◆ Requirement: Once the line containing "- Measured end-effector" is found in the records below, return it and each following line exactly, up to and including the line containing "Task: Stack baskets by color", and nothing else.
-------
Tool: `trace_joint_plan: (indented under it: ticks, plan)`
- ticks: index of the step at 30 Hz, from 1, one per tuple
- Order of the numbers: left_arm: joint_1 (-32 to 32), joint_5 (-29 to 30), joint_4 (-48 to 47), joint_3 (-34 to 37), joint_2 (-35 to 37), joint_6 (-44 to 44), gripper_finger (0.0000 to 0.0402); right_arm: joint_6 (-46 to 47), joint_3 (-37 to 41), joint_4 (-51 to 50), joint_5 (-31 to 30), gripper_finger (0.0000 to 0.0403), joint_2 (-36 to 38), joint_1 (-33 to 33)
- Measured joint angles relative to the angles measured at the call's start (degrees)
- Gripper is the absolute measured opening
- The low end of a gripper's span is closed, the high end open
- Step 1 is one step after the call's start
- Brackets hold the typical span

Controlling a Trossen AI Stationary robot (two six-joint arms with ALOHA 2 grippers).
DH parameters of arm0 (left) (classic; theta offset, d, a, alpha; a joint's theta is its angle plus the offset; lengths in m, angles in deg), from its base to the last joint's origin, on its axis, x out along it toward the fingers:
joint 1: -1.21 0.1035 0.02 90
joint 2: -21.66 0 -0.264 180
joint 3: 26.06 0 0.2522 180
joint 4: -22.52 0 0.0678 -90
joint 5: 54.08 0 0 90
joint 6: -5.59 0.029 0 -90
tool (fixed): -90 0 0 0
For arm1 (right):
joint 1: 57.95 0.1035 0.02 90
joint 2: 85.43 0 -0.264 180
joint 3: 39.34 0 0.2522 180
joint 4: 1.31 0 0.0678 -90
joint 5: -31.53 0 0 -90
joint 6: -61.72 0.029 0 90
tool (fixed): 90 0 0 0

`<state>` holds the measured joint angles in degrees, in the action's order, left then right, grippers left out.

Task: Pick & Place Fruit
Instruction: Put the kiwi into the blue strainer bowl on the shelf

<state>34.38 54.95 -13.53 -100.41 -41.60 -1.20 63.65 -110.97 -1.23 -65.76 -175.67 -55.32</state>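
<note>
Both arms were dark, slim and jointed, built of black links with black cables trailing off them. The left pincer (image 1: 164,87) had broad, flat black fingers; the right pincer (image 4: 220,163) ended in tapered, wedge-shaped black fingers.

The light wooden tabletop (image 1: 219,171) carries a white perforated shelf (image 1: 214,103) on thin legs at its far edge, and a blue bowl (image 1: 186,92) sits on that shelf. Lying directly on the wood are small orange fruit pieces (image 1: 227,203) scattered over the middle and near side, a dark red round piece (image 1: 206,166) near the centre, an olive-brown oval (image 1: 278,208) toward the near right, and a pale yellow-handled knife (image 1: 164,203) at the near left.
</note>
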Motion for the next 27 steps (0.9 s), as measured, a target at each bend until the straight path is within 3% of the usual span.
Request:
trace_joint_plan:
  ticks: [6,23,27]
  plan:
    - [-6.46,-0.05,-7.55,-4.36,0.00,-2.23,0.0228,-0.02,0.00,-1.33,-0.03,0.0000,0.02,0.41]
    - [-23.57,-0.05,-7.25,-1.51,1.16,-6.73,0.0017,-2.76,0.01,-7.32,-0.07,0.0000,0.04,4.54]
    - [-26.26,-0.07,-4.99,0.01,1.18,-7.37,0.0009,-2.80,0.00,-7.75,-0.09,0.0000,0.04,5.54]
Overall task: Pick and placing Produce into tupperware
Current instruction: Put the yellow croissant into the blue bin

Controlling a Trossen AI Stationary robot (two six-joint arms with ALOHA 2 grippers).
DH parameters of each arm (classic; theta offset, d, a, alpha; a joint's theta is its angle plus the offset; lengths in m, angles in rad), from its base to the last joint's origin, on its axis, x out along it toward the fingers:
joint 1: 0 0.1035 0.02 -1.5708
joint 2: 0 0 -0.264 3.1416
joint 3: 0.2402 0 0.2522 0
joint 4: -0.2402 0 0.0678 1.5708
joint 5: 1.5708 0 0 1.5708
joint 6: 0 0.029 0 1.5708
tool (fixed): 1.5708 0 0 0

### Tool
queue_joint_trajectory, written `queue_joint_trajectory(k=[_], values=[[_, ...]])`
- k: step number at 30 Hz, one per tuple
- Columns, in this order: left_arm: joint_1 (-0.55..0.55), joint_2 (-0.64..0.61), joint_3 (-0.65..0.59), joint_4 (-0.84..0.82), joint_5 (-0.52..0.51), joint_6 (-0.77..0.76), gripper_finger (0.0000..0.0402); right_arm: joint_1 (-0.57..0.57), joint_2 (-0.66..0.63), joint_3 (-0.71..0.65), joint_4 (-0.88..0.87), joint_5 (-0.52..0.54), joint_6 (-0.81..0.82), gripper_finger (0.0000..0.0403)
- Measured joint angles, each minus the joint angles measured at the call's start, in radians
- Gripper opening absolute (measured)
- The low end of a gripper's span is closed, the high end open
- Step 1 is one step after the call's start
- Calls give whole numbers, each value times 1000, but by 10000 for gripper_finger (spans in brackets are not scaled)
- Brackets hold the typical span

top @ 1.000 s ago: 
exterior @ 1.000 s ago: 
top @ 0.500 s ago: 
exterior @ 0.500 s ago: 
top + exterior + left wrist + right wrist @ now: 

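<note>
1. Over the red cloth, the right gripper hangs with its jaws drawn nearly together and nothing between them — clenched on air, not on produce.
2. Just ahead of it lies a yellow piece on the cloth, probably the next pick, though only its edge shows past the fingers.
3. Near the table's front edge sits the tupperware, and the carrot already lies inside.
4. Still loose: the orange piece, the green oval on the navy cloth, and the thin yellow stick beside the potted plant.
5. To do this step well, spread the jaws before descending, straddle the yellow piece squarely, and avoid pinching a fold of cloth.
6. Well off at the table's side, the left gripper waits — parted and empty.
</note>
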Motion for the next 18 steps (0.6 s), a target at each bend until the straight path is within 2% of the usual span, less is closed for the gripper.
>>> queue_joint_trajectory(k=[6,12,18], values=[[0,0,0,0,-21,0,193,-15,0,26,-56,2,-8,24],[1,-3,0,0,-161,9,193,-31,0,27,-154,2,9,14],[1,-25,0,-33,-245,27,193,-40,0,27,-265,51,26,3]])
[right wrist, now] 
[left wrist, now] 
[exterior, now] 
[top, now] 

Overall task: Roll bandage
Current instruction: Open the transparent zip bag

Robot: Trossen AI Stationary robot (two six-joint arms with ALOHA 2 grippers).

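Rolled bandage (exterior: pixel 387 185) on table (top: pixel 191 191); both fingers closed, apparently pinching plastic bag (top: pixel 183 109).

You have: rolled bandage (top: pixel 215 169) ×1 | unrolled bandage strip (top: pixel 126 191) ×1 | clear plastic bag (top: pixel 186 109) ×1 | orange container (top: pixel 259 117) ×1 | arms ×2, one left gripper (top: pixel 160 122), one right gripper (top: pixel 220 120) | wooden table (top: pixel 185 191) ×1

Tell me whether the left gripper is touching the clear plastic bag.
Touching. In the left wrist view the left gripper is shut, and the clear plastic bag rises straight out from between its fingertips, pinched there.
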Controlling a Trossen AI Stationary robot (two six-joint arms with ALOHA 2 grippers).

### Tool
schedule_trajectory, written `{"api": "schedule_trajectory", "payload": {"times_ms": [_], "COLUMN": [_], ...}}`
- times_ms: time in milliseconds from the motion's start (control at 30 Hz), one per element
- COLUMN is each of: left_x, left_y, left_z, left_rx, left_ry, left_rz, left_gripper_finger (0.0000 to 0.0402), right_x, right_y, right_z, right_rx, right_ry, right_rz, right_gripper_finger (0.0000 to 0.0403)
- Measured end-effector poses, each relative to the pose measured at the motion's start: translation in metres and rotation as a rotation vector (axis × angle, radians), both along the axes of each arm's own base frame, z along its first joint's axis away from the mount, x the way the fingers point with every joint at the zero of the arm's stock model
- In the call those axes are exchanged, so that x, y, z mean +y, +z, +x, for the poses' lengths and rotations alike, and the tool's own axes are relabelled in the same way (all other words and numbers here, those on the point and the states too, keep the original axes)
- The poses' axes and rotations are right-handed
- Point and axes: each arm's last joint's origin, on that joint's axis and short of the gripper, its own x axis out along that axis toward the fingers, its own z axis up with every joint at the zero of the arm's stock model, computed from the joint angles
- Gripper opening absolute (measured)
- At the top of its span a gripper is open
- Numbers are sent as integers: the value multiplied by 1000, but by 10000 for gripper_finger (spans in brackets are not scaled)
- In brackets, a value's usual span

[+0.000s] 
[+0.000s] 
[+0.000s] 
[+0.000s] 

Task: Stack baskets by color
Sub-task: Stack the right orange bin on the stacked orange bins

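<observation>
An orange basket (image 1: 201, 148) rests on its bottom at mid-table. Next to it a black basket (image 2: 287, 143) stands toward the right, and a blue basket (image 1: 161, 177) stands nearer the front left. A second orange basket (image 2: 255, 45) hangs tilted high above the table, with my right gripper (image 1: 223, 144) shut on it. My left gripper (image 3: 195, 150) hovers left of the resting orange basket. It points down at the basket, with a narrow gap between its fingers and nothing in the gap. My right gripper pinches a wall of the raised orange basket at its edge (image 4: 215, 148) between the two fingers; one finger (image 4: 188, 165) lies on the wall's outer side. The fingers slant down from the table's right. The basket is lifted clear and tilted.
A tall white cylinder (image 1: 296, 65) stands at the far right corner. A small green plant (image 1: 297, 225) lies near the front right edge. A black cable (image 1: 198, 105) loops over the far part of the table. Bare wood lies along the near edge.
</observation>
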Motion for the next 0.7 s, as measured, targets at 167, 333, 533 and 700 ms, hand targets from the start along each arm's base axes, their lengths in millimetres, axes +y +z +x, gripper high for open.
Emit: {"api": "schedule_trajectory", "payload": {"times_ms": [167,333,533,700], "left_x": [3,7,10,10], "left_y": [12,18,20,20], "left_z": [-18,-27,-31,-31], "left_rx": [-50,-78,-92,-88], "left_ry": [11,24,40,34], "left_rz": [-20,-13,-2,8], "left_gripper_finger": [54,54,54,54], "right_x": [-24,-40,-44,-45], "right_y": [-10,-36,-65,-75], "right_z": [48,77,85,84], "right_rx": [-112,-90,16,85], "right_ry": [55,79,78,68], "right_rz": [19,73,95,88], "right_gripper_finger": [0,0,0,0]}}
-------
◆ Your solution:
- Measured end-effector poses, each relative to the pose measured at the motion's start: translation in metres and rotation as a rotation vector (axis × angle, radians), both along the axes of each arm's own base frame, z along its first joint's axis away from the mount, x the way the fingers point with every joint at the zero of the arm's stock model
- In the call those axes are exchanged, so that x, y, z mean +y, +z, +x, for the poses' lengths and rotations alike, and the tool's own axes are relabelled in the same way (all other words and numbers here, those on the point and the states too, keep the original axes)
- The poses' axes and rotations are right-handed
- Point and axes: each arm's last joint's origin, on that joint's axis and short of the gripper, its own x axis out along that axis toward the fingers, its own z axis up with every joint at the zero of the arm's stock model, computed from the joint angles
- Gripper opening absolute (measured)
- At the top of its span a gripper is open
- Numbers are sent as integers: the value multiplied by 1000, but by 10000 for gripper_finger (spans in brackets are not scaled)
- In brackets, a value's usual span

[+0.000s] 
[+0.000s] 
[+0.000s] 
[+0.000s] 

Task: Stack baskets by color

Nothing else is required for this exercise.